> **Supplied entries**
☆ ☆ ☆ ☆

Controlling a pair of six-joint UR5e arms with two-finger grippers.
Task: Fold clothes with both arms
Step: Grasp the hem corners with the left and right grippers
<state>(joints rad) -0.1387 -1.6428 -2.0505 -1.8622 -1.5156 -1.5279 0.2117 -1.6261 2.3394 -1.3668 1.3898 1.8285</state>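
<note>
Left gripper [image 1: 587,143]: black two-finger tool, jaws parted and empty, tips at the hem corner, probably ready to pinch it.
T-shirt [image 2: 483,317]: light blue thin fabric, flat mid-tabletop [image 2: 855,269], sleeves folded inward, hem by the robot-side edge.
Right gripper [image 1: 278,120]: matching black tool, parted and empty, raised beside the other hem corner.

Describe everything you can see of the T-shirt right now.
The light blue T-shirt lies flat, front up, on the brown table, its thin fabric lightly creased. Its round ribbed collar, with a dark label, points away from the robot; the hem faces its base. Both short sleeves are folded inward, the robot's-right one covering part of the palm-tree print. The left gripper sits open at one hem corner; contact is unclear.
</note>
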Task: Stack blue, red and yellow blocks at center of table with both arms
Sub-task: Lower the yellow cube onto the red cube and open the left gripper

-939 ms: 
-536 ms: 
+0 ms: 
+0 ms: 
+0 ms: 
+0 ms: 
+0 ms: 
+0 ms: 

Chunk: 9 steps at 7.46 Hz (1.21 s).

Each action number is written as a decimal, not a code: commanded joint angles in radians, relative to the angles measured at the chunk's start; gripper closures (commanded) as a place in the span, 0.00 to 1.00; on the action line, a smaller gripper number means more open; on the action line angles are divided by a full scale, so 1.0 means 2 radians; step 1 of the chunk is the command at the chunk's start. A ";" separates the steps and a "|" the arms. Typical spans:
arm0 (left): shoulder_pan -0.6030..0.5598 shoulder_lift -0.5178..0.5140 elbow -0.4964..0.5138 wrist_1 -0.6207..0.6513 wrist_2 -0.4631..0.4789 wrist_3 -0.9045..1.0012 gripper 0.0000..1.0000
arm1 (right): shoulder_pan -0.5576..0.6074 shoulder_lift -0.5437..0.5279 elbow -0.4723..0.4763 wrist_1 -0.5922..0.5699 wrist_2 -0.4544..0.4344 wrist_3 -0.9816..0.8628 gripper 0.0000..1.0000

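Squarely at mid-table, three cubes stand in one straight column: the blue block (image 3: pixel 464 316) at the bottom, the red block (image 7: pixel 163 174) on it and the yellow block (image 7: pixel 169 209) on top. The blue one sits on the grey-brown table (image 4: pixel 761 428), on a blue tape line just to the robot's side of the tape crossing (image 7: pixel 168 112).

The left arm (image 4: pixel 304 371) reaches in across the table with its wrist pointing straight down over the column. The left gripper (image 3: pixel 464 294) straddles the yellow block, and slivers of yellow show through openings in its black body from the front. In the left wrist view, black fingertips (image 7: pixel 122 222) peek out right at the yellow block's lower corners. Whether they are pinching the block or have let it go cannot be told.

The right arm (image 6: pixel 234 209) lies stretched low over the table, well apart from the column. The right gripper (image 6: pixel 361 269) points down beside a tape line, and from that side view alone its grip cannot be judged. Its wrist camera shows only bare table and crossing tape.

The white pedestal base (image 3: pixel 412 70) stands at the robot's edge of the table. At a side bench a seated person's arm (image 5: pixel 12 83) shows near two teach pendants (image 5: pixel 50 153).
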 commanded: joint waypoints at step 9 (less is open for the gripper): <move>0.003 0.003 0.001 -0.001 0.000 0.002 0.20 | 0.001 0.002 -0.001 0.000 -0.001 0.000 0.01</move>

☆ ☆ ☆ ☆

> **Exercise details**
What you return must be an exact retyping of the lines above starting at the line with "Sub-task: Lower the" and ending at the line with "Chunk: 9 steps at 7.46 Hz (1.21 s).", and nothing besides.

> **Answer to this problem**
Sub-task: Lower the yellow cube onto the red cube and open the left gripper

-939 ms: 
-536 ms: 
+0 ms: 
+0 ms: 
+0 ms: 
+0 ms: 
+0 ms: 
+0 ms: 

Chunk: 9 steps at 7.46 Hz (1.21 s).

This exercise has nothing more to it.